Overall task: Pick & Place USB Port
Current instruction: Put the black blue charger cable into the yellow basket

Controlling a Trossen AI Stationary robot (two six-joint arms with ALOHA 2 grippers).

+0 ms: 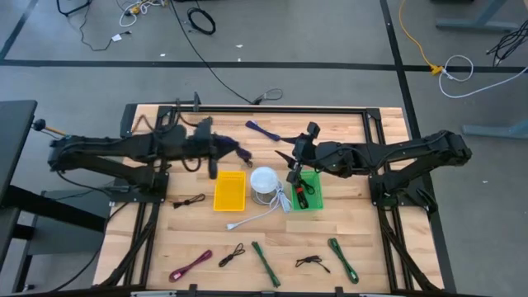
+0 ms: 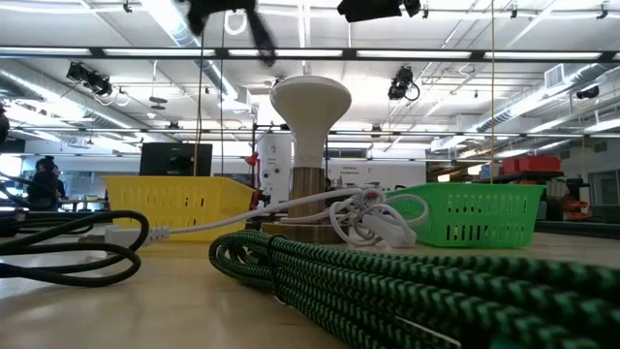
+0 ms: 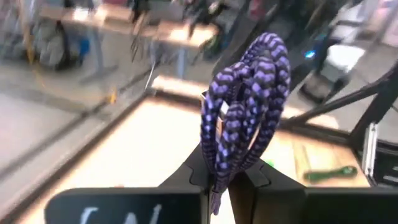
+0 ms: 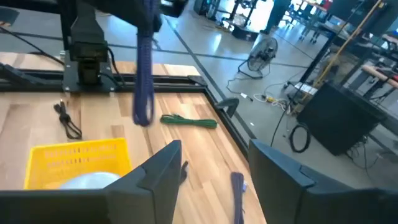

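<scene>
A wooden surface (image 1: 346, 239) holds a yellow bin (image 1: 230, 191) and a green bin (image 1: 307, 191) flanking a white lamp-like stand (image 1: 264, 181). The left gripper (image 3: 221, 177) is clamped on a coiled purple cable (image 3: 245, 106), raised just behind the yellow bin, not yet dropped. The right gripper (image 4: 214, 165) hangs with fingers spread and empty above the green bin, which already holds cables. Several cables lie unsorted near the front edge; the bins sit close together, leaving little room between the arms.

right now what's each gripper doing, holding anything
Left gripper: fingers shut on the purple braided cable, held up off the table.
Right gripper: fingers open, holding nothing, above the green basket.
</scene>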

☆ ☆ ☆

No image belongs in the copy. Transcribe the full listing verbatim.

Overall task: Pick & Place USB Port
Current instruction: Put the black blue charger cable into the yellow basket

Controlling a Trossen AI Stationary robot (two six-joint arms with ALOHA 2 grippers).

+0 ms: 
+0 ms: 
+0 ms: 
+0 ms: 

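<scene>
A wooden surface (image 1: 346, 239) holds a yellow bin (image 1: 230, 191) and a green bin (image 1: 307, 191) flanking a white lamp-like stand (image 1: 264, 181). The left gripper (image 3: 221, 177) is clamped on a coiled purple cable (image 3: 245, 106), raised just behind the yellow bin, not yet dropped. The right gripper (image 4: 214, 165) hangs with fingers spread and empty above the green bin, which already holds cables. Several cables lie unsorted near the front edge; the bins sit close together, leaving little room between the arms.

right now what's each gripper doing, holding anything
Left gripper: fingers shut on the purple braided cable, held up off the table.
Right gripper: fingers open, holding nothing, above the green basket.
</scene>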

The required output has been supplied.